Title: The out-of-sample prediction error of the square-root lasso and related estimators
Abstract: We study the classical problem of predicting an outcome variable, Y, using a linear combination of a d-dimensional covariate vector, X. We are interested in linear predictors whose coefficients solve: inf_β (E[(Y - < β, X >)^r])^(1/r) + 𝛿 || β ||, where r >1 and 𝛿 > 0 is a regularization parameter. We provide conditions under which linear predictors based on these estimators minimize the worst-case prediction error over a ball of distributions determined by a type of max-sliced Wasserstein metric. A detailed analysis of the statistical properties of this metric yields a simple recommendation for the choice of regularization parameter. The suggested order of 𝛿, after a suitable normalization of the covariates, is typically d/n, up to logarithmic factors. Our recommendation is computationally straightforward to implement, pivotal, has provable out-of-sample performance guarantees, and does not rely on sparsity assumptions about the true data generating process. This is joint work with Jose Montiel Olea, Amilcar Velez and Johannes Wiesel.

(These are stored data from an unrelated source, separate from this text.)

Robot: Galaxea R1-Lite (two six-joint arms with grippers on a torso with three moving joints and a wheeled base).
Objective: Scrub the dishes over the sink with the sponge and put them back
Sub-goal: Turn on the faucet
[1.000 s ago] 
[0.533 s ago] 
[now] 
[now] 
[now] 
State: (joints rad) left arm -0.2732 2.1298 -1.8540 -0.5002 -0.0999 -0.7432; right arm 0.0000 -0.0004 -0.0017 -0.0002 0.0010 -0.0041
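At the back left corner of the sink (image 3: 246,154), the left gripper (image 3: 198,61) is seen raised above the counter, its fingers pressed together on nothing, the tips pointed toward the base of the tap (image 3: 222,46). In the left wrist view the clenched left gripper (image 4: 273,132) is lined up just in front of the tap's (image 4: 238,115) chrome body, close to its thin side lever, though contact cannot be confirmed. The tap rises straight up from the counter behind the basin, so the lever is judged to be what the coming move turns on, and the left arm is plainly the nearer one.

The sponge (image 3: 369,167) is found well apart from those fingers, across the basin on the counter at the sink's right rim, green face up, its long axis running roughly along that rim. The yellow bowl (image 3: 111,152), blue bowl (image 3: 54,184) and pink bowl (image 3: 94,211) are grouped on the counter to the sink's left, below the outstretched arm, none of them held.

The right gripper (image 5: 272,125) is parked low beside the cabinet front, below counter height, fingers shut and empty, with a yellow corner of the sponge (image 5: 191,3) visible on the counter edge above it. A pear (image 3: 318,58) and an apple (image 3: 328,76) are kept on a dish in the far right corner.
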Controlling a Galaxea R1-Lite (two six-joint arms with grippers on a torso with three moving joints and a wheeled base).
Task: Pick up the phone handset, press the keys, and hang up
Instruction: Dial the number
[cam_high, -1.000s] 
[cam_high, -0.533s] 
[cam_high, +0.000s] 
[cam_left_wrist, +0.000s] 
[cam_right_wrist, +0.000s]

Bio: Cynthia Rush is an Associate Professor of Statistics at Columbia University. She received a Ph.D. and M.A. in Statistics from Yale University in 2016 and 2011, respectively, and she completed her undergraduate coursework at the University of North Carolina at Chapel Hill where she obtained a B.S. in Mathematics in 2010. Her research focuses on high-dimensional statistics, message passing algorithms, statistical robustness, and information theory.